Facilities: There are public toilet facilities at Flinders Pier and a cafe is up the road. There is however not a dive shop in the immediate area, so if you're planning a double dive make sure you have adequate air before you head there. The Scuba Doctor dive shop in Rye is a scenic, half hour dive from Flinders Pier. Still close enough if you've forgotten a fin or weight belt, or want an extended interval and an air fill!

Nearby Bass Park offers barbeques, walking trails and a playground.
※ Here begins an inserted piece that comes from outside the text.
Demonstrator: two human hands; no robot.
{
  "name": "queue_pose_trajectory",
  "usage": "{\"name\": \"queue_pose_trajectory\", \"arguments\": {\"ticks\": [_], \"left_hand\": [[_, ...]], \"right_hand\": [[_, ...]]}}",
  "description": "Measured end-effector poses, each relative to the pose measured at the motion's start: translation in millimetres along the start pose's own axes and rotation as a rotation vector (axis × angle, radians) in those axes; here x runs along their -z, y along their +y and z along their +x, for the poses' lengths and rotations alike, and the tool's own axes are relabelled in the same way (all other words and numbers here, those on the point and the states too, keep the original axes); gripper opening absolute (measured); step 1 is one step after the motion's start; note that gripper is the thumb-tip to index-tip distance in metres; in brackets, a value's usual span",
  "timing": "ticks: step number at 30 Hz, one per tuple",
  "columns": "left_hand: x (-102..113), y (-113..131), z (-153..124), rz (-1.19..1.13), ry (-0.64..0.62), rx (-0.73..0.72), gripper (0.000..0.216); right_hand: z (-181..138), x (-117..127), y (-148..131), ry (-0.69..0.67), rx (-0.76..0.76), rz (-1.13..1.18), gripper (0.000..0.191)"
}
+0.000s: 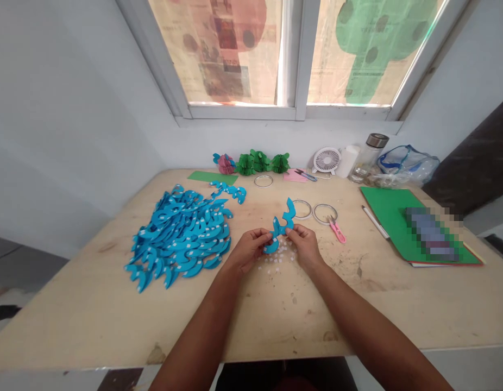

Safety First: As usual on pier dives there will be fisherman so make sure you have a knife handy for any snags or a tangled squid jig or two. A dive flag is also a must so others know you're there. There is often a few boats around so be careful of those and mindful when surfacing.

More information...

Flinders Map
Flinders Map | © Parks Victoria

Latitude: 38° 28.534′ S   (38.475562° S / 38° 28′ 32.02″ S)
Longitude: 145° 1.624′ E   (145.027069° E / 145° 1′ 37.45″ E)

Datum: WGS84 | Google Map
Added: 2012-07-22 01:00:00 GMT, Last updated: 2019-06-10 05:04:31 GMT
Source: Google Earth
Nearest Neighbour: Mushroom Reef, 1,137 m, bearing 233°, SW
Depth: 1 to 6 m.



DISCLAIMER: No claim is made by The Scuba Doctor as to the accuracy of the dive site coordinates listed here. Should anyone decide to use these GPS marks to locate and dive on a site, they do so entirely at their own risk. Always verify against other sources.

The marks come from numerous sources including commercial operators, independent dive clubs, reference works, and active divers. Some are known to be accurate, while others may not be. Some GPS marks may even have come from maps using the AGD66 datum, and thus may need be converted to the WGS84 datum. To distinguish between the possible accuracy of the dive site marks, we've tried to give each mark a source of GPS, Google Earth, or unknown.